Vous avez peut-être aperçu vous aussi en vous rendant sur le site ameli, une annonce vantant 10 rendez vous intégralement pris en charge par la Sécurité sociale pour les enfants entre le 4eme mois et les deux ans de l'enfant. Annonce faite dans la catégorie « prévention ». Une telle nouvelle devrait nous donner envie de sauter dans les bras de l’État qui s'occupe de nos petites têtes.

Devrait, si on prend pour mesure le nombre de fois où en tant qu'adulte on se rend chez le médecin. Mais 10 fois ramenées à un enfant, c'est tout simplement ridicule.

Déjà quand il avait trois mois, ma petite loutre s'était rendue deux fois chez la pédiatre en 15 jours pour son vaccin puis pour une langue blanche. La seconde fois, la pédiatre nous avait regardés gênée : « je dois vous facturer celle-là, c'est qu'une prise en charge sans avance de frais par mois ». Ici s'arrête l'égalité entre ceux qui ont une mutuelle et ceux qui n'en ont pas. Ceux pour qui 25 euros ça change rien et ceux pour qui ça compte.

C'est une expérience récente qui m'a fait sauter aux yeux le caractère mensonger d'une telle annonce. Mon fils a attrapé un rhume pour ses 9 mois. Un bébé de cet âge étant incapable de se moucher, son rhume est devenu une laryngite. Pris en pleine douleur dimanche, quelqu'un nous a conseillé de nous rendre chez un kiné respiratoire. Bien obligé d'avancer les frais. Le kiné a vidé mon petit bout - et il en avait besoin - puis nous a dit d'aller chez le pédiatre. Un rendez vous. Le pédiatre nous a demandé d'aller aux urgences, seul lieu où existe un inhalateur pour bébé. Pas d'avance de frais. Deux jours plus tard, le bébé avait développé une toux grasse. Nous revoici chez la pédiatre. Il a une bronchiolite. Deux rendez-vous. Elle nous envoie sur une kiné pour 5 séances. Ouf, pas besoin d'avance chez elle. Sur 10 rendez-vous, deux rendez-vous sont donc déjà utilisés. Sans compter que la médecin nous a conseillés de le faire vacciner contre une méningite qui n'est pas dans les 11 vaccins obligatoires, car elle observe des recrudescences de cette maladie du côté du nord-ouest du 93. Ce vaccin coûte 80 euros et n'est pas pris en charge DU TOUT. Si on le fait, on ajoutera un troisième rendez-vous et 80 euros de frais. Vous connaissez la capacité des médecins à culpabiliser les gens ? « Oui, ça coûte cher, mais si vous le faites pas, votre enfant peut attraper une grave maladie, voire... »

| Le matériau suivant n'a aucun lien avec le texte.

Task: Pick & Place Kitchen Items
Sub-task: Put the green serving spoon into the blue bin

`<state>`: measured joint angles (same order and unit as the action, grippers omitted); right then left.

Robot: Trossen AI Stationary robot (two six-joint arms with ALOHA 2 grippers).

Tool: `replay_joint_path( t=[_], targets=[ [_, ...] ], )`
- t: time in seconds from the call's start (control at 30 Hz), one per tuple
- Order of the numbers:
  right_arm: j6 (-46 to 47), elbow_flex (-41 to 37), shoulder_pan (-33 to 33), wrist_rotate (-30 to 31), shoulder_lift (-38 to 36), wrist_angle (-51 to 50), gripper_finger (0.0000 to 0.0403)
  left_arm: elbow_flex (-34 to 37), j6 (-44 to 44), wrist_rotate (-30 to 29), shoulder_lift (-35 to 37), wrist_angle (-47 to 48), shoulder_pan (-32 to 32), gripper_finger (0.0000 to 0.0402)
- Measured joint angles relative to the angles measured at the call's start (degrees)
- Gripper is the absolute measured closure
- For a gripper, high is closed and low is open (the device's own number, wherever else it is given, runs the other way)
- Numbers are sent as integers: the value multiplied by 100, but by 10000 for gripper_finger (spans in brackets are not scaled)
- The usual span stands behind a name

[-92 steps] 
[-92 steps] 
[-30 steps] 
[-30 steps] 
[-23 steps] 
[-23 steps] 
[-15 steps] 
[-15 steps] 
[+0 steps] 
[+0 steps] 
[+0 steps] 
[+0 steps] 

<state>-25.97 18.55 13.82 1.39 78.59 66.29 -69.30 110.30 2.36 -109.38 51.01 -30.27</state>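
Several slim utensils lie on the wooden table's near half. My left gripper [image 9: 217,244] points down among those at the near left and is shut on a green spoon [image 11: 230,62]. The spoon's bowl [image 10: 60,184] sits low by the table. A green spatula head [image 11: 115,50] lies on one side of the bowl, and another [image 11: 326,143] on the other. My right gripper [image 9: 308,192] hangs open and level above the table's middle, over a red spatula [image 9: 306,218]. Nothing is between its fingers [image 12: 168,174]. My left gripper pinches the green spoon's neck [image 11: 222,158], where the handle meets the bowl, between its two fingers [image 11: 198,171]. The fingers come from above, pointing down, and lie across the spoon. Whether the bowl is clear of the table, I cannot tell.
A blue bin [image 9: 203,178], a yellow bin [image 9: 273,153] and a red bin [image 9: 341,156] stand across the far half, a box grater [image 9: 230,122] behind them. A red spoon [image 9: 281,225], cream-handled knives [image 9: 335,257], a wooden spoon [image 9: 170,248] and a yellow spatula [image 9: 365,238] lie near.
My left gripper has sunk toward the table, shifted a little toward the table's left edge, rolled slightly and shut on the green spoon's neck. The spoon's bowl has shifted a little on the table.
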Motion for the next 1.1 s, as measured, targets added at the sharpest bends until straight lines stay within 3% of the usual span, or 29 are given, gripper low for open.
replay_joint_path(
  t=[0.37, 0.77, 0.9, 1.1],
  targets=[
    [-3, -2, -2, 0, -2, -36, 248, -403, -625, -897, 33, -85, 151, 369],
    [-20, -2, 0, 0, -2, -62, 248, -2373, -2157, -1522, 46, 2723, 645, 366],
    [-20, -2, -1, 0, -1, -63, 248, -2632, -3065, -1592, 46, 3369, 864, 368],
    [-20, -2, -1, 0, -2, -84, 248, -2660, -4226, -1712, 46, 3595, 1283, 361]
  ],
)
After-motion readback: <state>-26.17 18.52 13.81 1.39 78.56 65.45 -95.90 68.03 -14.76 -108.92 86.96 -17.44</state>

Donc on le refait, entre les avances, les choses non remboursées, les ajouts, elle est où la bonne nouvelle de la sécurité sociale ? Elle est où la prévention ?

Pendant que je me débattais avec tout ça, j'ai reçu une autre annonce qui cette fois ne laisse aucun doute sur la situation réactionnaire de cette institution.

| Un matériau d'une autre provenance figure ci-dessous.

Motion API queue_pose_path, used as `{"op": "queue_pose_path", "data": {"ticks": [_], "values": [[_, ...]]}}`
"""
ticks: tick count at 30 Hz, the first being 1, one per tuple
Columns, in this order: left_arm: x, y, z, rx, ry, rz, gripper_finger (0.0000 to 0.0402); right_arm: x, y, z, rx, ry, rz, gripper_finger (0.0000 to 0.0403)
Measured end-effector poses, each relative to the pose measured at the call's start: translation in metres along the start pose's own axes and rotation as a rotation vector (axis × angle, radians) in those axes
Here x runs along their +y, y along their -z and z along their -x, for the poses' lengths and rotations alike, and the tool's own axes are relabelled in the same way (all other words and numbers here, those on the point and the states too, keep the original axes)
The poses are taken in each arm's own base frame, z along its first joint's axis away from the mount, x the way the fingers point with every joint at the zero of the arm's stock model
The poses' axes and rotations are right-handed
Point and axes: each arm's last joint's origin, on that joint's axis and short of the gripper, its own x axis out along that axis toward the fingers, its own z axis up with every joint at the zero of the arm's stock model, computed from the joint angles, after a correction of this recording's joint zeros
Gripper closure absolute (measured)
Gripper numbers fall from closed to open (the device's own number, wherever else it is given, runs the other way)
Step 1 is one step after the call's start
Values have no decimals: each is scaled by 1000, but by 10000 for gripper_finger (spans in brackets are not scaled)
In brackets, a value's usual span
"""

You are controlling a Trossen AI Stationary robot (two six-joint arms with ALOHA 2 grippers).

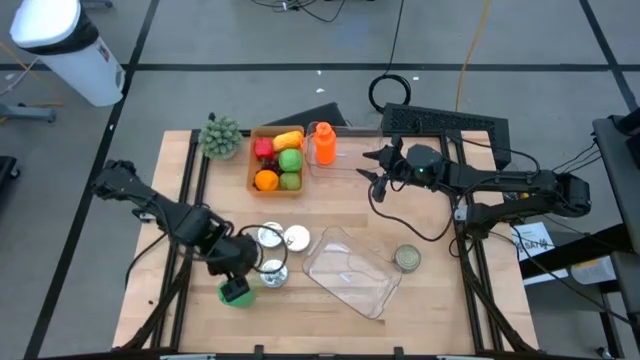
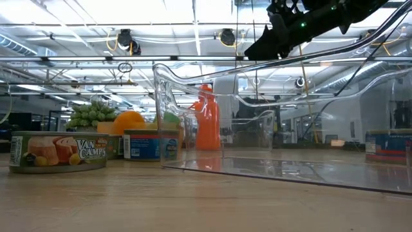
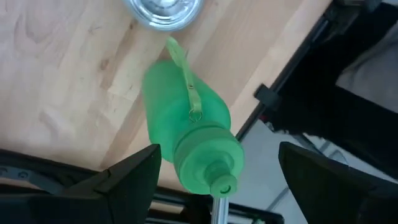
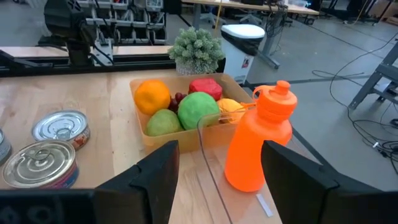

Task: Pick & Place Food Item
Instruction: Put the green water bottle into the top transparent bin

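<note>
The left hand sits low at the near left corner of the counter, its fingers apart on either side of a green bottle that lies on its side right at the counter's edge, cap end toward the drop. Nothing is clamped, so this looks like a release or a fresh approach.

To do it well, keep the fingers wide and move the hand straight up, so neither finger brushes the bottle and rolls it off the edge. The nearest can stands just beside it, so avoid swinging sideways.

The right hand hangs above the far side with fingers apart and empty, facing the orange bottle and the fruit basket. The clear tray lies mid-counter.
</note>
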Motion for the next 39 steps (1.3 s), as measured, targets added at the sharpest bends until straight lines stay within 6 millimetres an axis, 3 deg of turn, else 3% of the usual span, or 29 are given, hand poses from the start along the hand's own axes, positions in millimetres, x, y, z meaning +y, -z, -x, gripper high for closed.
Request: {"op": "queue_pose_path", "data": {"ticks": [12,29,33,39], "values": [[-10,25,-9,-86,-62,88,62,0,-4,0,-43,4,13,190],[-18,25,-40,-51,-203,64,64,0,-5,0,-50,5,6,190],[-18,25,-40,-51,-203,67,92,0,-5,0,-50,5,6,190],[-17,25,-39,-51,-204,55,180,0,-5,0,-50,5,6,190]]}}
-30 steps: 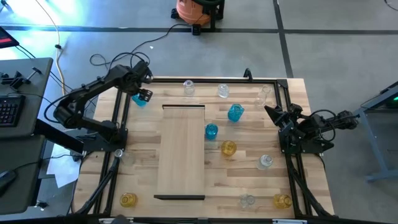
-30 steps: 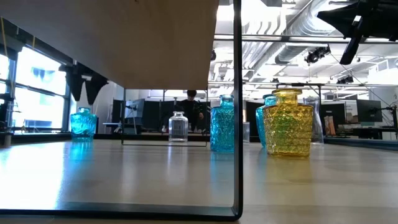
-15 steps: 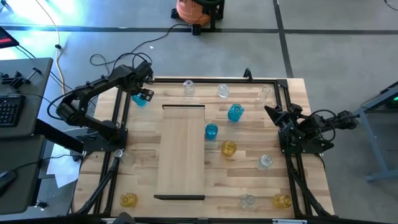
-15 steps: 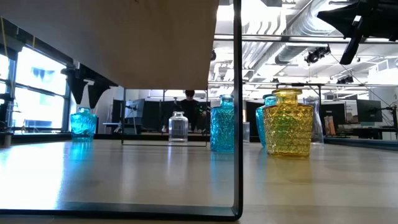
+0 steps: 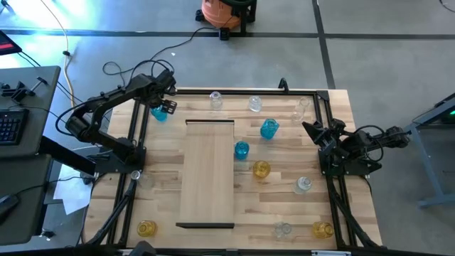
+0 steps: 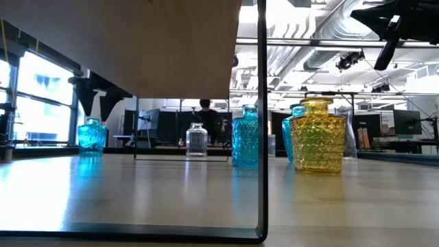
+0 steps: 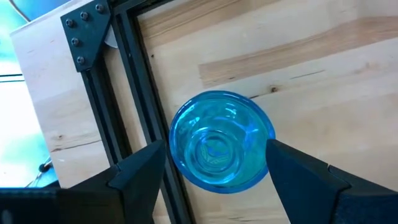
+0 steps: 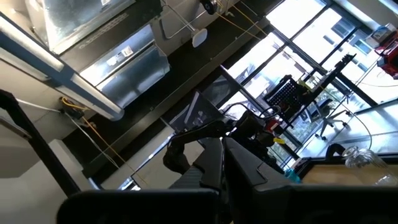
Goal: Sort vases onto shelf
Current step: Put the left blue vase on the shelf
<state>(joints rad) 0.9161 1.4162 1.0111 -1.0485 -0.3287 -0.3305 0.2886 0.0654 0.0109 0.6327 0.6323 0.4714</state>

« Vous êtes future mère ou maman de jeunes enfants ? » Soit c'est une annonce très en avance sur une société du futur sans homme, soit c'est une annonce sortie des années 50. Vous allez dire que j'exagère et que peut-être s'agit-il d'une prise en charge des femmes particulière pour leur donner leurs droits, vérifier qu'elles sont bien traitées… Vous êtes encore naïve, car vous n'avez peut-être pas encore connu les rendez-vous autour du congé de maternité de la sécurité sociale (si je peux, je vous les raconterai un jour). Le contenu de l'annonce ne laisse aucun doute sur le caractère sexiste de celle-ci :

« prestation d'accueil du jeune enfant (prime à la naissance- prestation partagée d'éducation de l'enfant...) le compte ameli, le calendrier de suivi, les congés maternité et paternité, la préparation à la naissance.

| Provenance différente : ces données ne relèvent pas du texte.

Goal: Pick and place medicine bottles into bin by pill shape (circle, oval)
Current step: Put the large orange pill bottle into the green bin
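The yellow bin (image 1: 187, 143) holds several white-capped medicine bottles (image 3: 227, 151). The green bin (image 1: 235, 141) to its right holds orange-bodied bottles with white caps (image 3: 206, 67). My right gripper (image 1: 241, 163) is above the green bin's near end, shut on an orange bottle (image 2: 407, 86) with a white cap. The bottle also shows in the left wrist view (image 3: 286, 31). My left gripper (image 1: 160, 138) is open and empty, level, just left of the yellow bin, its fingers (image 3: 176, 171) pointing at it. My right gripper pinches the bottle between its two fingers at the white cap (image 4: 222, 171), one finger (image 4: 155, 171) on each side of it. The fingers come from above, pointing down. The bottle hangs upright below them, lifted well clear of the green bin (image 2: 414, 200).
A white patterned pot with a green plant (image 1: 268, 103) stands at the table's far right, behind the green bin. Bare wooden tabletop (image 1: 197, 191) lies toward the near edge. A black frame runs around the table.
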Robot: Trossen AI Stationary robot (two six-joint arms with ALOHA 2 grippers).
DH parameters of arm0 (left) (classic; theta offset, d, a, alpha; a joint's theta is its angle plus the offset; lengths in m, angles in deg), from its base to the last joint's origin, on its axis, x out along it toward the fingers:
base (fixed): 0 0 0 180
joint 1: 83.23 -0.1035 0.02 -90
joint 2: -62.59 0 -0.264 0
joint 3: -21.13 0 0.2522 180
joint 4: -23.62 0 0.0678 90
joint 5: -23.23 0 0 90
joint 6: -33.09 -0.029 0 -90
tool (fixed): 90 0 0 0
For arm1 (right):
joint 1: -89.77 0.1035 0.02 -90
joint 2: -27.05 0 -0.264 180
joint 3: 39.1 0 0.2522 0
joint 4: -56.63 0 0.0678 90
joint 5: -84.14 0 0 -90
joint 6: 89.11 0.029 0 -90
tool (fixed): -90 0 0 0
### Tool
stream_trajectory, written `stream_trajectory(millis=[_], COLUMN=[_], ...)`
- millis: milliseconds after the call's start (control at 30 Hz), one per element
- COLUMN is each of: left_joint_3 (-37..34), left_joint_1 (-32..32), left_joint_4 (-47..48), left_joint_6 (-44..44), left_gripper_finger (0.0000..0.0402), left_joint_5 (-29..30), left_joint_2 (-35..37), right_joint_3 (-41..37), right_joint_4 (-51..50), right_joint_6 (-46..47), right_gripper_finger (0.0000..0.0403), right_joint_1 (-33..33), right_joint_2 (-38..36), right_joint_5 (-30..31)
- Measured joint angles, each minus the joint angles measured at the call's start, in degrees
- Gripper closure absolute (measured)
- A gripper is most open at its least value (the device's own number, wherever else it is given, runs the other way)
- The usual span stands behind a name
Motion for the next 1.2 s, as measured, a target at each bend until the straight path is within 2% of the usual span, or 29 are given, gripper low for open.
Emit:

Et concernant la santé : l'alimentation, la prévention des accidents domestiques chez l'enfant avant la marche, la relation mère/enfant... »

A l'exception du dernier élément, aucun des autres ne peut concerner uniquement la mère. Aucun ! Sans compter que visiblement c'est à la mère de prendre les informations sur le congé de paternité.

 

Nota Bene pour des institutions révolutionnaires :

- la prévention n'est pas individuelle, c'est une aventure collective ! Si on veut prévenir, on prend tout en charge. Le gouvernement fait suffisamment la morale sur les cigarettes ou les vaccins pour le savoir.

- l'égalité femme / homme n'existera que quand les institutions l'appliqueront. Quand y a deux parents, les deux sont autant concernés. La charge mentale commence là où les institutions ne considèrent pas le père comme un interlocuteur sur les questions d'éducation.